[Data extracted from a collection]

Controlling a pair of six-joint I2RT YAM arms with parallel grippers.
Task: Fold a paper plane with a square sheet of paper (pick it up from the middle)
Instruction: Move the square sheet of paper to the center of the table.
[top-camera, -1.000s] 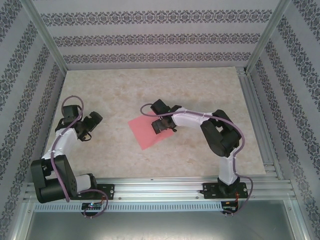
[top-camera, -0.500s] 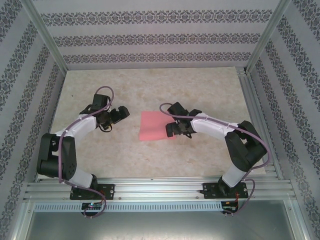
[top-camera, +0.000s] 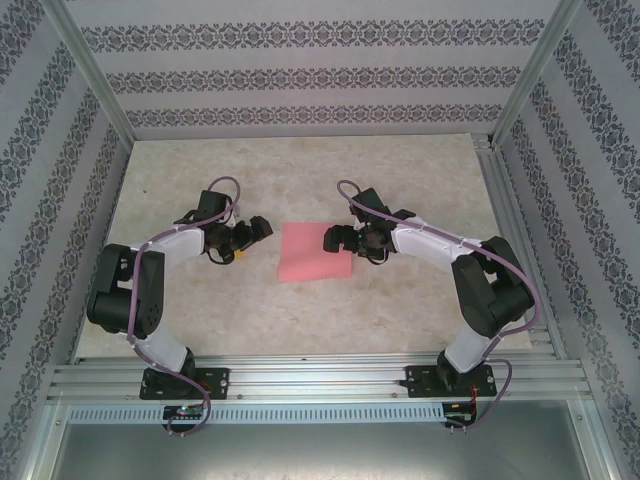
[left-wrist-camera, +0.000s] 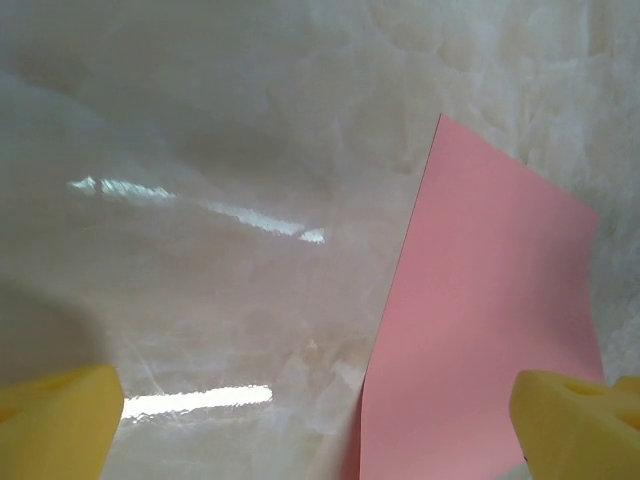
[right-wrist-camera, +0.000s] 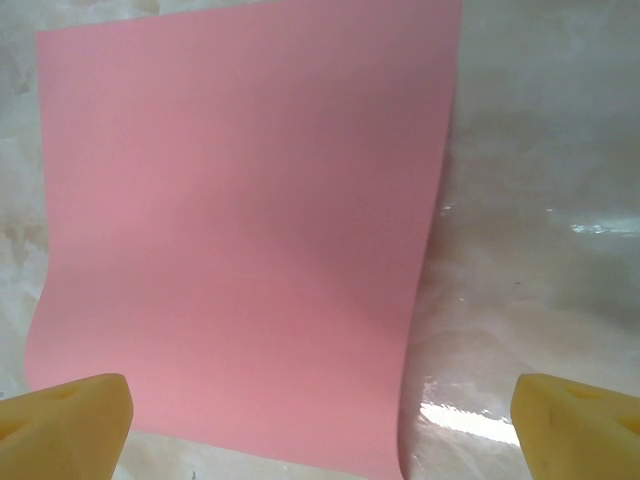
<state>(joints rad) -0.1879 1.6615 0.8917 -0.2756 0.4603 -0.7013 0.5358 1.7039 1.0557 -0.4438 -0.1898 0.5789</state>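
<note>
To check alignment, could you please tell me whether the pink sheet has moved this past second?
Yes: the sheet of paper turned parallel to the near rail and shifted slightly right.

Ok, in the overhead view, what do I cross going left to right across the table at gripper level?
Black, yellow-padded left gripper, jaws open → flat pink-red square sheet of paper → black right gripper, jaws open, over the sheet's right edge.

square sheet of paper (top-camera: 315, 252): plain pink-red | table (top-camera: 300, 170): glossy beige marbling | walls (top-camera: 300, 75): white; dark floral bands | finger pads (left-wrist-camera: 55, 420): yellow | arms (top-camera: 425, 240): black and white; cables (top-camera: 225, 183) purple | rails (top-camera: 320, 378): silver
</note>
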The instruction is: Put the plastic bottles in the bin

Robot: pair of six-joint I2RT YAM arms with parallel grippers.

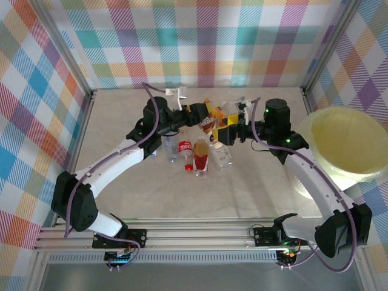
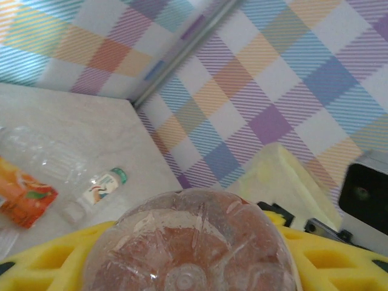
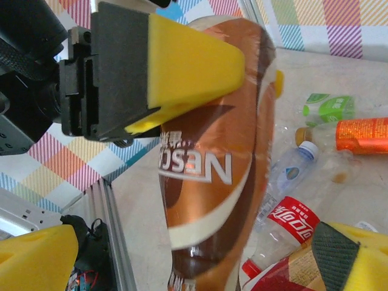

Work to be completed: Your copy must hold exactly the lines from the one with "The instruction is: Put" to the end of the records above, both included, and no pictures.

Your response:
The instruction is: Put the plastic bottles in the bin

Robot: pair of six-joint I2RT YAM arms with parallel grippers.

At this stage, the exercise is finished.